Lewis v. City of Chicago, 130 S. Ct. 2191 (2010)

On November 30, 2009, the AAUP joined an amicus brief (.pdf) filed in the US Supreme Court.  The brief was coordinated by the National Women’s Law Center and the National Partnership for Women and Families, and joined by 34 other public interest organizations.  The amicus brief supported the petitioners’ appeal against the City of Chicago.

The plaintiffs were African-Americans who took the City of Chicago’s firefighter exam in 1995.  Based on the scores from this exam, the City created a list dividing the over 26,000 firefighter candidates into three categories: “not qualified,” “qualified,” and “well qualified.”  The City announced that it would only hire candidates from the “well qualified” category, and used the list at least 10 times over the next 5 years.  White test-takers were 5 times more likely to be identified as “well-qualified” than African-American test-takers; as a result, 77% of the hired firefighters were white and only 9% were African-American.  Petitioners, African-American firefighters who were categorized as “qualified” and not hired, claimed that the City’s use of the list to hire firefighters had a disparate impact on the basis of race in violation of Title VII.

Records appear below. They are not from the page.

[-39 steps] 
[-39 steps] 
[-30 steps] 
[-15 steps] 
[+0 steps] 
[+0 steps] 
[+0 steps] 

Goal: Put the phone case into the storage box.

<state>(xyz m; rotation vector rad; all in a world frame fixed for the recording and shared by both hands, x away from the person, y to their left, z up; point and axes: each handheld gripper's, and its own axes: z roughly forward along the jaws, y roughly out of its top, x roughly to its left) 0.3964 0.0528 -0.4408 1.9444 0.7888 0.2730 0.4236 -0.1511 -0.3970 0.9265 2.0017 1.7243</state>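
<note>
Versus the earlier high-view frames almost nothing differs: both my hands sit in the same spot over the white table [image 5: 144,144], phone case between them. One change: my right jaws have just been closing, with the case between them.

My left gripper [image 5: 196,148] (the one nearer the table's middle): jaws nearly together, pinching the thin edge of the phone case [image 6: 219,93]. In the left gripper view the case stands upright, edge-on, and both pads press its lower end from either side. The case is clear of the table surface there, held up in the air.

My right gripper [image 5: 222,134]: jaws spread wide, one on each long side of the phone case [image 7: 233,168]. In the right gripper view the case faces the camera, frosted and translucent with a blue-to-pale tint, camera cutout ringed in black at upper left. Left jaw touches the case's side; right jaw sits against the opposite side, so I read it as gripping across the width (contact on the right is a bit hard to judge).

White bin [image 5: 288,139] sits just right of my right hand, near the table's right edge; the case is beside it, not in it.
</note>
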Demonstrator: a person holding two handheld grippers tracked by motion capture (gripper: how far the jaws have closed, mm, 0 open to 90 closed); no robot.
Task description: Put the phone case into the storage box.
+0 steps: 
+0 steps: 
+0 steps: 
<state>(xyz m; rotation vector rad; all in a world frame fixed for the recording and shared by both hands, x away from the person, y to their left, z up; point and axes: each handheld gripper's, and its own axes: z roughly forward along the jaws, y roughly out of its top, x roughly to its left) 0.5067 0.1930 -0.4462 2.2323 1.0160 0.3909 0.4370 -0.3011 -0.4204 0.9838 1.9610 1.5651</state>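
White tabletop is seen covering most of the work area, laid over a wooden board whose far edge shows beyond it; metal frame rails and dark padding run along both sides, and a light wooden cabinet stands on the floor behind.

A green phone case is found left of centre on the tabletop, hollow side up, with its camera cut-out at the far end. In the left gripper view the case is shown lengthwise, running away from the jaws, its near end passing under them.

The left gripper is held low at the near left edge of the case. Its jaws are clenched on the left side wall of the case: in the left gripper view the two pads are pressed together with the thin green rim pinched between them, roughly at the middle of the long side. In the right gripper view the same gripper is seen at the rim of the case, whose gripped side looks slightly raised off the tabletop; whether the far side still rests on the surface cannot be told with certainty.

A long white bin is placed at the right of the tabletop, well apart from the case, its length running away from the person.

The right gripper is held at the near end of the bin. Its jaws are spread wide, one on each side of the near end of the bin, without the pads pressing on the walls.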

Before bringing suit for employment discrimination, a Title VII plaintiff must file a claim with the Equal Employment Opportunity Commission (EEOC) within 300 days after the alleged unlawful employment practice occurred.  The petitioners in Lewis filed their EEOC claim within 300 days of the first use of the list to hire candidates.  However, the City of Chicago argued that the plaintiffs’ EEOC claim was untimely because it was filed more than 300 days after the creation of the list.

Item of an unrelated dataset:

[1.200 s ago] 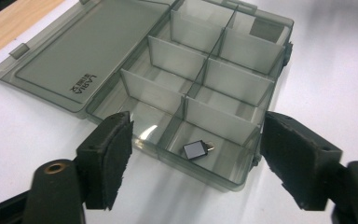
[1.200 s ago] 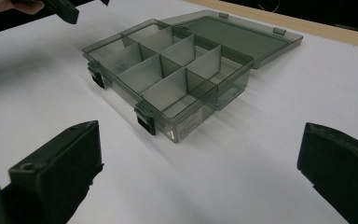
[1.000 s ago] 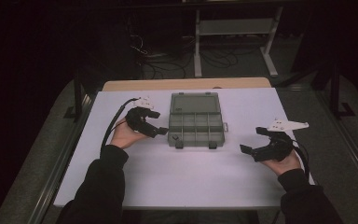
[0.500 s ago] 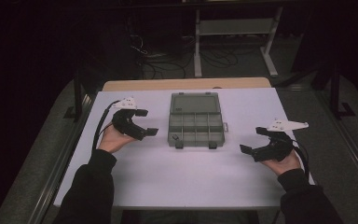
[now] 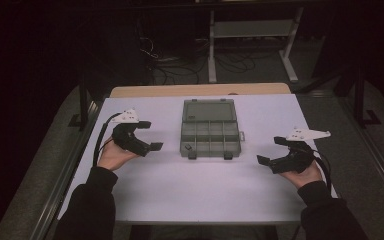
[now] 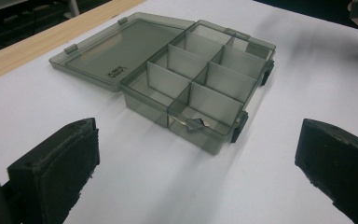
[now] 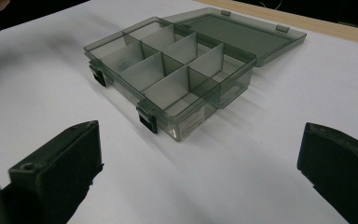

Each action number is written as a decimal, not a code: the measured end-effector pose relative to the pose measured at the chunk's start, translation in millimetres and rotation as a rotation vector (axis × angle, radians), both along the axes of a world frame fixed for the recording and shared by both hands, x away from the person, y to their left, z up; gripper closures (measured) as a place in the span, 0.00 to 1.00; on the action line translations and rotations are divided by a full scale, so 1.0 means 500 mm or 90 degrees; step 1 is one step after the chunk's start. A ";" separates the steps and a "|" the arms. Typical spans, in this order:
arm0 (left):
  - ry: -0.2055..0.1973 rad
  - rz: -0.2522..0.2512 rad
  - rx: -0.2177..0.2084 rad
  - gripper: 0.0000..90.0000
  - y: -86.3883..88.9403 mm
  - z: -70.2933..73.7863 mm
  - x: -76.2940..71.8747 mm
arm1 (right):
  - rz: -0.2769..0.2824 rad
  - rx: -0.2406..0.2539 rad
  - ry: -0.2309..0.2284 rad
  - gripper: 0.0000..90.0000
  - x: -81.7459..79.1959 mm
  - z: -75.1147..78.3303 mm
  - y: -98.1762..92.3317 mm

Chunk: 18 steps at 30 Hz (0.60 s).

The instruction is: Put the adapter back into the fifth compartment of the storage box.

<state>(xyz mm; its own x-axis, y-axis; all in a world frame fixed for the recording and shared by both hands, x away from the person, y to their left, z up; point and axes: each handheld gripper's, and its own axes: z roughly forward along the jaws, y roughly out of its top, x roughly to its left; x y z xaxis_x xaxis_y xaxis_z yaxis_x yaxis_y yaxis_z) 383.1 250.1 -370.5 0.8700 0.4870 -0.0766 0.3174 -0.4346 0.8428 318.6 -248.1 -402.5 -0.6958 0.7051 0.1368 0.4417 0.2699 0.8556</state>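
Compartment box (image 5: 210, 132) lies mid-tabletop (image 5: 190, 195), lid open flat; left gripper (image 5: 146, 135) just beside box, fingers (image 6: 60, 163) just widened, released, nothing between; right gripper (image 5: 272, 150) released, empty

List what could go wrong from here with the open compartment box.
The small metal piece sits in a corner cell of the light, open box; a bump from the open left claw could slide the box or tip the piece out. The flat-lying lid nears the table's wooden edge.

Organizer box (image 6: 177, 84): smoky translucent plastic, glossy. Table (image 5: 190, 190): matt white, wood edge.
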 end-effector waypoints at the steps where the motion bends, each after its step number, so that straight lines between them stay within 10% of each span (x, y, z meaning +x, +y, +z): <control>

The federal trial court ruled for the plaintiffs, but the Seventh Circuit reversed, declaring the plaintiffs’ EEOC claim untimely.  According to Judge Richard Posner, the only allegedly discriminatory act was the sorting of candidates into the “well-qualified,” “qualified,” or “not-qualified” categories.  The hiring of candidates, the court held, was “the automatic consequence of the test scores rather than the product of a fresh act of discrimination.” Lewis v. City of Chicago, 528 F.3d 488, 491 (7th Cir. 2008).

The amicus brief argued that the Seventh Circuit’s rule ignored the plain language of Title VII and would lead to irrational results frustrating Title VII’s purpose.  Title VII describes a violation as the “use” of a discriminatory employment practice, language that is facially broad enough to incorporate both an employer’s initial adoption of a practice and each instance of that practice’s implementation.  Furthermore, even though a Title VII disparate impact claim is based on a practice’s effect on a protected group, the Seventh Circuit’s rule would require employees to file claims so early – within 300 days of the practice’s initial adoption or announcement – that the practical effects of the practice might still be unclear.  The brief argued it could also allow discriminatory employment practices to continue in perpetuity, as long as they were not challenged within 300 days of their adoption.

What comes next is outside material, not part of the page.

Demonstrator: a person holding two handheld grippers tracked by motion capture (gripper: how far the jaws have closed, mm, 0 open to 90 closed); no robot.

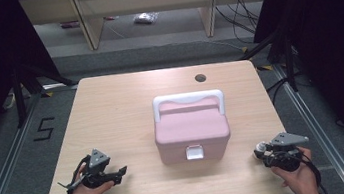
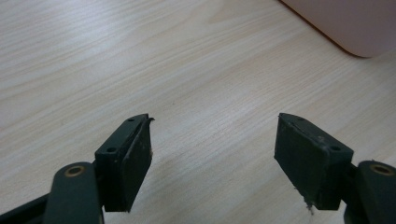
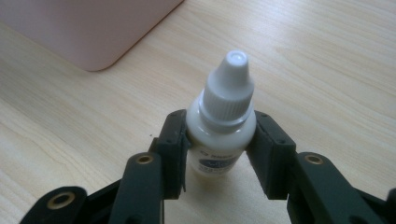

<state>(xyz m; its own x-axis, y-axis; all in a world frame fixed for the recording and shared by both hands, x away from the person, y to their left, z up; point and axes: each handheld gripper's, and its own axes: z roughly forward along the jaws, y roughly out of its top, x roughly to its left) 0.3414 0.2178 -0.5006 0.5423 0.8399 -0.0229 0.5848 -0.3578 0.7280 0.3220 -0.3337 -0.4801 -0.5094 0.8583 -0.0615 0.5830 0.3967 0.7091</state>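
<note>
Where the right gripper (image 3: 219, 154) rides low over the table (image 1: 112, 115), a small white dropper bottle (image 3: 223, 126) sits pinched between its two black pads, cap pointing away from the camera. The bottle's ribbed white cap (image 3: 229, 91) is on; a dark label on its body is partly hidden by the jaws. In the high view the bottle (image 1: 261, 149) lies near the table's front right corner, well apart from the pink storage box (image 1: 192, 134). The box stands mid-table, lid down, white handle (image 1: 188, 98) folded toward the far side, white latch (image 1: 194, 152) facing the person. Left gripper (image 2: 212, 144): jaws spread wide, nothing between them, front left of the box.
</note>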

On May 24, 2010, the Supreme Court unanimously reversed the Seventh Circuit (.pdf).  The Supreme Court determined that the City’s use of the list (not just its creation of the list) could be a discriminatory act under Title VII.  The Court distinguished between claims relying on an intentional discrimination theory and a disparate impact theory: “where, as here, the charge is disparate impact, which does not require discriminatory intent,” the Court said, it is irrelevant whether the discrimination alleged is the “present effects of past discrimination.”  Even assuming discriminatory intent and disparate impact laws are “directed at the same evil,” the court said “it would not follow that their reach is therefore coextensive.”  Justice Scalia, writing for the unanimous court, agreed that the Seventh Circuit interpretation was contrary to the plain language of Title VII, writing that it is “not for us” to “rewrite the statute so it covers only what we think is necessary to achieve what we think Congress really intended.”